PHASE 1 AND 2 CANCER RESEARCH: 4 SPECIALISTS SHARE THEIR EXPECTATIONS FOR THE COMING YEAR
Four specialists, working at the center, have shared their expectations for the coming year in this field, highlighting interesting developments regarding medications and changes in the composition of study populations. Additionally, the experts explain how the collaboration between the NKI and other research institutions is set to deepen further.
Promising new drugs
Developments within the antibody-drug-conjugates (ADCs) group have accelerated in recent years, and this is expected to continue in the coming year. In these drugs, a cytotoxic drug (chemotherapy) is linked to an antibody, which ensures that the cancer cells are specifically targeted. The outcome: increased effectiveness and reduced damage to normal cells, which eventually leads to improved prognosis and fewer side effects for patients.
Moreover, improvements in the accuracy of ADC antibodies are anticipated in the near future.
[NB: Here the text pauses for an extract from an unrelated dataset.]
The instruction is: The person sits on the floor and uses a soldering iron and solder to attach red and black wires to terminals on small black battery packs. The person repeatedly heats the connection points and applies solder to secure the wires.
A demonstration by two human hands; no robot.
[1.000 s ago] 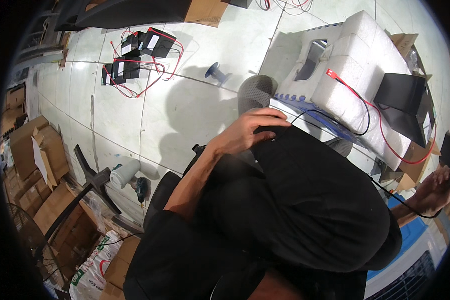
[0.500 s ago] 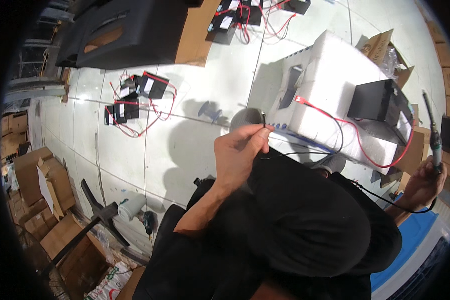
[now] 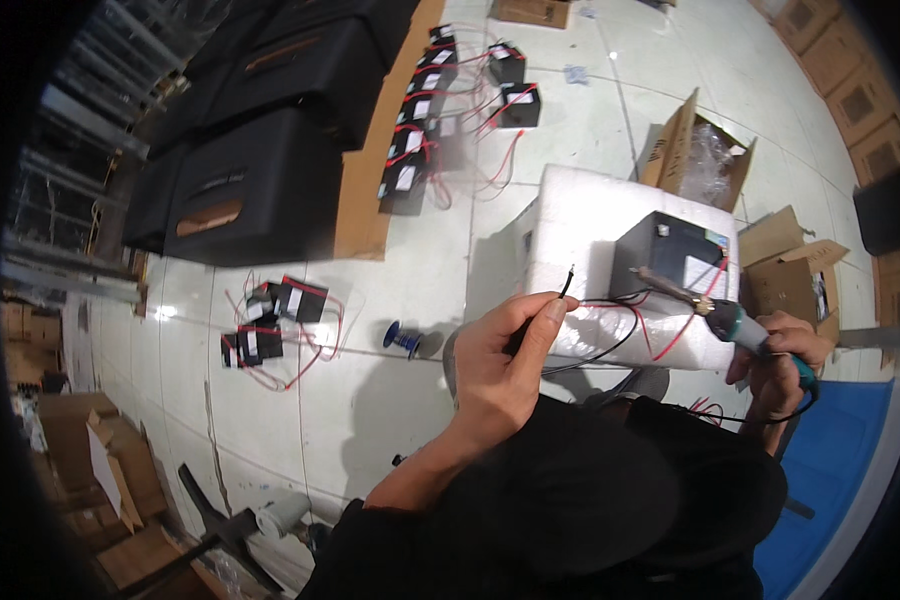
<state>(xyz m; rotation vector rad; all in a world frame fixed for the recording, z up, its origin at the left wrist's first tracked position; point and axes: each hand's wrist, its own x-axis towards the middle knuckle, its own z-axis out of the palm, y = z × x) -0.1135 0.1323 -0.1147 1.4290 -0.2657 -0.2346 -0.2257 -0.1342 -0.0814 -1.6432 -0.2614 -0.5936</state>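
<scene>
My left hand [image 3: 500, 365] pinches a black wire [image 3: 569, 284] between thumb and forefinger, its short bare end pointing up. In my right hand [image 3: 785, 355] is a soldering iron [image 3: 738, 327] with a grey and green handle. Its tip points left, toward the wire end but apart from it, and overlaps the front of a black battery [image 3: 640, 255] in the view; whether they touch I cannot tell. The battery sits on a white foam block [image 3: 568, 205]. Red and black leads [image 3: 660, 345] loop in front of it.
A blue solder spool [image 3: 402, 338] stands on the tiled floor, left of my left hand. Several batteries with red leads [image 3: 270, 320] lie farther left, and others [image 3: 410, 150] at the back. Large black cases [image 3: 260, 190] stand far left. An opened carton [image 3: 705, 155] holds clear plastic.
My right hand has brought the soldering iron inward from the far right, tilting it leftward. My left hand still pinches the black wire. The view has shifted, showing more of the far floor.
</scene>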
The linkers, which bind the antibodies to the cytotoxic agents, are also becoming more and more sophisticated, facilitating a refined delivery of the cytotoxic drug. Lastly, the pharmaceutical landscape is witnessing the introduction of drugs with entirely new mechanisms of action. An example is the ImmTACs, a novel class of fusion proteins where cancer-recognizing T-cell receptors (TCRs) are linked to immune-activating complexes. "Our center is currently conducting a study on such a drug," explains Neeltje Steeghs, head of the Center for Early Drug Development.
"Our center is currently conducting a study on such a drug," explains Neeltje Steeghs, head of the Center for Early Drug Development.
New combinations
Beyond research on ADCs, in 2024 there will be (more) trials investigating new combinations of drugs that are already on the market. These could be promising, especially for individuals with tumours that have shown resistance to current treatments. "In the coming year, we are planning to launch at least two investigator-initiated studies in which new combination therapies will be tested for colon cancer patients," Steeghs adds.
Phase 1 research can start earlier
The eligibility for phase 1 studies has now expanded beyond patients who have completed their treatment regimen. "Now, even patients with metastases might be candidates for phase 1 trials at earlier stages," explains Marloes van Dongen. In fact, it has been observed that immunotherapies are more effective if the patient's immune system is still active."Then we prefer to administer it sooner, in a 2nd or 3rd line, rather than later".
The effects of stricter selection criteria
The criteria for early clinical trial selection are becoming stricter, as advancements enable better prediction of which patients will benefit from certain treatments. While this trend is expected to persist, it does come with an important drawback, as Frans Opdam notes. This is because patients with rare tumours are included at a slower rate than those with tumours for which numerous drugs are already available on the market.
Gerrina Ruiter, phase 1 physician and pulmonologist, is optimistic about the studies for patients with stage IV lung cancer. Through communication with referrers, it is often possible to match patients with a study that aligns with their specific clinical profile.
In conclusion, numerous early clinical trials hold promising potential results for cancer patients. In addition to leading these trials, doctors are actively working to enhance the collaboration with other treatment and research centers. Neeltje Steeghs, for example, has recently taken on the responsibility of initiating the Early Clinical Studies Platform of the national 'Oncode Accelerator' project, aimed at facilitating faster and more cost-effective development of potential cancer drugs. On the other hand, as Principal Investigator at the Cancer Core Europe Network, a collaboration between 7 leading Cancer Centers in Europe, Frans Opdam will focus on enhancing knowledge exchange among the participating institutions.